▶ **Your task**
There is material below. Print exactly the lines starting at the line with "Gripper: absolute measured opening" and ending at the line with "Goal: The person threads", ends included, and no others.

▶ **Information**
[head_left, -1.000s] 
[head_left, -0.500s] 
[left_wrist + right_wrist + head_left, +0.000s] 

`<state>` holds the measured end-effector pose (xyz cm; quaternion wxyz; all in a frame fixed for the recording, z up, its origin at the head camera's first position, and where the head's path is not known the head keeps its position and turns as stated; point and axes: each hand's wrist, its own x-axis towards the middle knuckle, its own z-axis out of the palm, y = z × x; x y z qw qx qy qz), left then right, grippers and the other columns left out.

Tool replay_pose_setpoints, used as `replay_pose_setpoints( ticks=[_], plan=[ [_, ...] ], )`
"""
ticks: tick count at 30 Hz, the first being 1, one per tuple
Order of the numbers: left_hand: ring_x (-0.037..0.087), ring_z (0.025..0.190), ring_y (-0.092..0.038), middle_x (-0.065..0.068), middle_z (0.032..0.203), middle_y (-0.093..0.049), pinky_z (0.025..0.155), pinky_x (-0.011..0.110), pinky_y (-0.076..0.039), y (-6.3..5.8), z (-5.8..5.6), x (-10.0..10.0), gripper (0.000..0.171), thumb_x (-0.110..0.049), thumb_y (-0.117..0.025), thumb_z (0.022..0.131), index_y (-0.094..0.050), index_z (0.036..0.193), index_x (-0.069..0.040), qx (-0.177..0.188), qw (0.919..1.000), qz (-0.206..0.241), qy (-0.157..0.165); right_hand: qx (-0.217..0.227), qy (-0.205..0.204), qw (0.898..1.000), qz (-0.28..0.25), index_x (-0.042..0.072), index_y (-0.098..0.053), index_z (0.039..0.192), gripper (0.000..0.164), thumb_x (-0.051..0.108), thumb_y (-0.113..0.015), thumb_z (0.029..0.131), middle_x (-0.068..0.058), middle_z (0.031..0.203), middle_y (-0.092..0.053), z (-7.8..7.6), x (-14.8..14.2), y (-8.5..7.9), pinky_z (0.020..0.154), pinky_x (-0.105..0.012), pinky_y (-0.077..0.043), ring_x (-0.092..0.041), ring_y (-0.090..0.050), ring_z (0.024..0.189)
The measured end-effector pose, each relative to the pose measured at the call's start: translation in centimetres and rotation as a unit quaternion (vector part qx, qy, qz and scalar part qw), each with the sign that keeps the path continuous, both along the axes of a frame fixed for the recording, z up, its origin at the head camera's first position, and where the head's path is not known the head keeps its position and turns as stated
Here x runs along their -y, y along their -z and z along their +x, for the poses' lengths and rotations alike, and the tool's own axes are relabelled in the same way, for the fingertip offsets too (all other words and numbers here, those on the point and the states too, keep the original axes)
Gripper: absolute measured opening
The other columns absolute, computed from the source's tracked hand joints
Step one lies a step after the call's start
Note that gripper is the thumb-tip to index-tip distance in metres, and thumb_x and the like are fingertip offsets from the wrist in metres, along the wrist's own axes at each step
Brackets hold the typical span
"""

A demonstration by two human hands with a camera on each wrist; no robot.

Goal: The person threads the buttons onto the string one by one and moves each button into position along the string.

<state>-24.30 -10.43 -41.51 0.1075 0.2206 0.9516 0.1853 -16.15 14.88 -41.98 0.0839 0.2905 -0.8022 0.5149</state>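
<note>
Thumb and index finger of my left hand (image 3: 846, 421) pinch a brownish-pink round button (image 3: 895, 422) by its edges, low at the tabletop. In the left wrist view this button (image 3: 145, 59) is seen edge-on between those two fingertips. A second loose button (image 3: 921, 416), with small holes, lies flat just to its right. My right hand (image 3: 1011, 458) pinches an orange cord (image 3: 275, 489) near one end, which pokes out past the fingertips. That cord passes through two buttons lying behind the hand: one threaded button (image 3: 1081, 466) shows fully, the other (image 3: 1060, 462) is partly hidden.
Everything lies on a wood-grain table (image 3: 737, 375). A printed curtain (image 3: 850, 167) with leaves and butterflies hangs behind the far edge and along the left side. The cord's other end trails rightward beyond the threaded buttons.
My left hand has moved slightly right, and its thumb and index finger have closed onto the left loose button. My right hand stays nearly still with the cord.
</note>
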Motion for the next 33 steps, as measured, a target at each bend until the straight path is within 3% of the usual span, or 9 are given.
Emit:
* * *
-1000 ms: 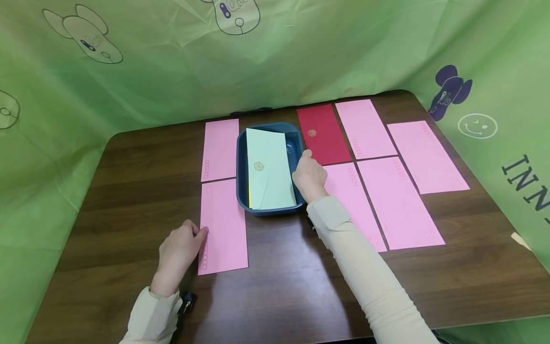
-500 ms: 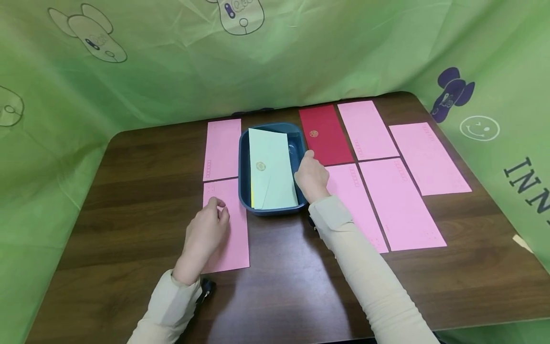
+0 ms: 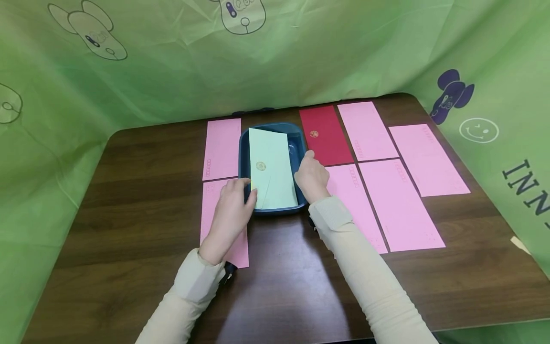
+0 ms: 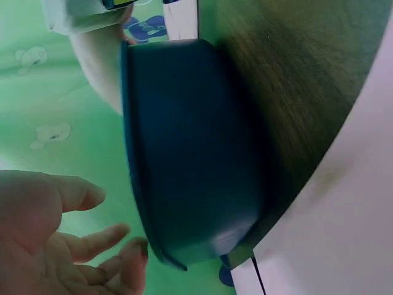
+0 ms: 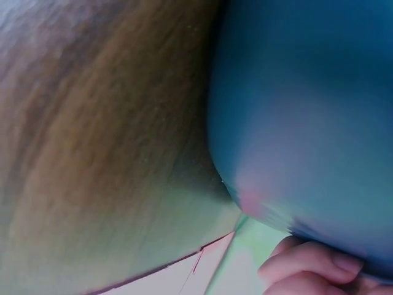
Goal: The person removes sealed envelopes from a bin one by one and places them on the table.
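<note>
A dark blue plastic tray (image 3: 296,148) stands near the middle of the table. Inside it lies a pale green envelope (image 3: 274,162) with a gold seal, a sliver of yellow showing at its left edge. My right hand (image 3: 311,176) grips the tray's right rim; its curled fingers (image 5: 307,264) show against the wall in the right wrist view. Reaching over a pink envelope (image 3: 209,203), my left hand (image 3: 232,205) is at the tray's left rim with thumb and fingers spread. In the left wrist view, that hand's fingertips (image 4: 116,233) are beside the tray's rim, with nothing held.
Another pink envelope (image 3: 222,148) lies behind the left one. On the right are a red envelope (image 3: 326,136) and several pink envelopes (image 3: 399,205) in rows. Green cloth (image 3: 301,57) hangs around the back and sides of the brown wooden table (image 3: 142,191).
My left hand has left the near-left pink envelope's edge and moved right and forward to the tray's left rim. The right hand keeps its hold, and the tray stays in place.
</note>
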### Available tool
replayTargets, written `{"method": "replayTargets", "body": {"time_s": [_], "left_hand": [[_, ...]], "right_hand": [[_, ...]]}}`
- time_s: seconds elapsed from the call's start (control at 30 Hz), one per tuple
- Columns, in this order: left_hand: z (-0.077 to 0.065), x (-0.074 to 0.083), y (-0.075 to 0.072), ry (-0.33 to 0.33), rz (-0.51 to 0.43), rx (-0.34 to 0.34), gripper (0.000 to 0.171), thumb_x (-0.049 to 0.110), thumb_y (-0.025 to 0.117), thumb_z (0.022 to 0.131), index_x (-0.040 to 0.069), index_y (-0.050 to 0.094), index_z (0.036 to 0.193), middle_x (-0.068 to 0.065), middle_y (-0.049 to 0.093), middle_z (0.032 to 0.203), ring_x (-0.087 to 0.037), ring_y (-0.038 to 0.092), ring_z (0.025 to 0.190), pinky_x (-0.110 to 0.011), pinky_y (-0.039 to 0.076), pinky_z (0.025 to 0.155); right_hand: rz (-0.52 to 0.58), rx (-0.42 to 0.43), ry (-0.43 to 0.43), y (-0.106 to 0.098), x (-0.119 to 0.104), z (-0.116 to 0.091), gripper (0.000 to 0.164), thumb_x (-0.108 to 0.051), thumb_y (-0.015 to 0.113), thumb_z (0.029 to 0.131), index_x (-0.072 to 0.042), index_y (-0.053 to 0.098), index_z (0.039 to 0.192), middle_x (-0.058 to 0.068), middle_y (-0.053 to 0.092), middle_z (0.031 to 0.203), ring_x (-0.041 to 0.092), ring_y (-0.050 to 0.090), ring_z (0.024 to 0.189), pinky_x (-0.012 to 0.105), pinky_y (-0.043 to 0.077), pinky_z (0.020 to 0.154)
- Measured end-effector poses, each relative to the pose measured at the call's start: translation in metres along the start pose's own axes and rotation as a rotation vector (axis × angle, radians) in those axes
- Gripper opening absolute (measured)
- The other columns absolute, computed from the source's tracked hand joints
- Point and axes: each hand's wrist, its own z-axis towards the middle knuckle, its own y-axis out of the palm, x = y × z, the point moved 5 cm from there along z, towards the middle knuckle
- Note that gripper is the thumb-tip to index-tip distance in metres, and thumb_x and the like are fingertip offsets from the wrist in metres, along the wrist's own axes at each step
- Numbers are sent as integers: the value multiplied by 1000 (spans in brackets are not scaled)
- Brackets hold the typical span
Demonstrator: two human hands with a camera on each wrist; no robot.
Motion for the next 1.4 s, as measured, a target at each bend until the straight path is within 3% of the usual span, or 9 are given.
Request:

▶ **Answer box**
Gripper: absolute measured opening
The other columns absolute, computed from the source's tracked hand joints
Step one lies a step after the call's start
Note that gripper is the thumb-tip to index-tip distance in metres, and thumb_x and the like are fingertip offsets from the wrist in metres, along the wrist's own axes at each step
Brackets hold the typical span
"""

A demonstration by two human hands with a camera on each wrist; no robot.

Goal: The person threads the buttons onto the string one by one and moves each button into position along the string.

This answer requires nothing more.